Beginning with the opening line, restate the following material exactly, up through the line that contains "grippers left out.".

> [Information supplied]:
=-=-=-=-=
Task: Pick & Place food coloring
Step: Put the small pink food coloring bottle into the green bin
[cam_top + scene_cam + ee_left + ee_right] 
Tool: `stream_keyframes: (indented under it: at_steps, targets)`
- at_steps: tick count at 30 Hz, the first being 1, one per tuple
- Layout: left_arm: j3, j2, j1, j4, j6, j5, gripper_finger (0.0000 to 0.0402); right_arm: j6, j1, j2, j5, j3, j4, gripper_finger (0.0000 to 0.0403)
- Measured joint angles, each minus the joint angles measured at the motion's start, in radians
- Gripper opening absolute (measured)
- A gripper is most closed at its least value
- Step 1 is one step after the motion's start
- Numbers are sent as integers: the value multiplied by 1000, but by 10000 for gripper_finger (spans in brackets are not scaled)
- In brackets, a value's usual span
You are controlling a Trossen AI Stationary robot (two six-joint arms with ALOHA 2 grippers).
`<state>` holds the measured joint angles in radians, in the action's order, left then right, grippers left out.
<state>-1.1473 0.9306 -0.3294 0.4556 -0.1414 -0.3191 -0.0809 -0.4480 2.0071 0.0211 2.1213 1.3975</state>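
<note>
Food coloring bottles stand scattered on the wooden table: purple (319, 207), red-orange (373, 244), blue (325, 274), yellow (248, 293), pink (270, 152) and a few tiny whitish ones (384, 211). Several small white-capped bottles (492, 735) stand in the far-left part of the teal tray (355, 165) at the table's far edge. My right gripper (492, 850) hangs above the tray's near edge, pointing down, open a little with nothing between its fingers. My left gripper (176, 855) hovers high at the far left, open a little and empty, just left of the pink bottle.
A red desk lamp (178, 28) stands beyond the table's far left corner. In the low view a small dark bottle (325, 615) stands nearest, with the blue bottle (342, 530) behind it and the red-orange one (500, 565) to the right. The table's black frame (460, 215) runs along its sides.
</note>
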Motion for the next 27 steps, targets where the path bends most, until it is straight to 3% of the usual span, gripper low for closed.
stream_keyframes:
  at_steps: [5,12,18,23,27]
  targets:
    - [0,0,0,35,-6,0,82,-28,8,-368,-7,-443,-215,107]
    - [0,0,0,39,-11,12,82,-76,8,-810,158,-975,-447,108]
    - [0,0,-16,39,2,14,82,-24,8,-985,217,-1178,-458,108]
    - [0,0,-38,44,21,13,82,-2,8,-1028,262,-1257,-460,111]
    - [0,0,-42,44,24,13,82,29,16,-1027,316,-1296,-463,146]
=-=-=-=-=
> [Result]:
Task: Pick & Place food coloring
Step: Put the small pink food coloring bottle into the green bin
[cam_top + scene_cam + ee_left + ee_right] 
Tool: `stream_keyframes: (indented under it: at_steps, targets)`
- at_steps: tick count at 30 Hz, the first being 1, one per tuple
- Layout: left_arm: j3, j2, j1, j4, j6, j5, gripper_finger (0.0000 to 0.0402); right_arm: j6, j1, j2, j5, j3, j4, gripper_finger (0.0000 to 0.0403)
- Measured joint angles, each minus the joint angles measured at the motion's start, in radians
- Gripper opening absolute (measured)
- A gripper is most closed at its least value
- Step 1 is one step after the motion's start
- Numbers are sent as integers: the value multiplied by 1000, but by 10000 for gripper_finger (spans in brackets are not scaled)
- In brackets, a value's usual span
You are controlling a Trossen AI Stationary robot (two six-joint arms with ALOHA 2 grippers).
`<state>` holds the measured joint angles in radians, in the action's order, left then right, grippers left out.

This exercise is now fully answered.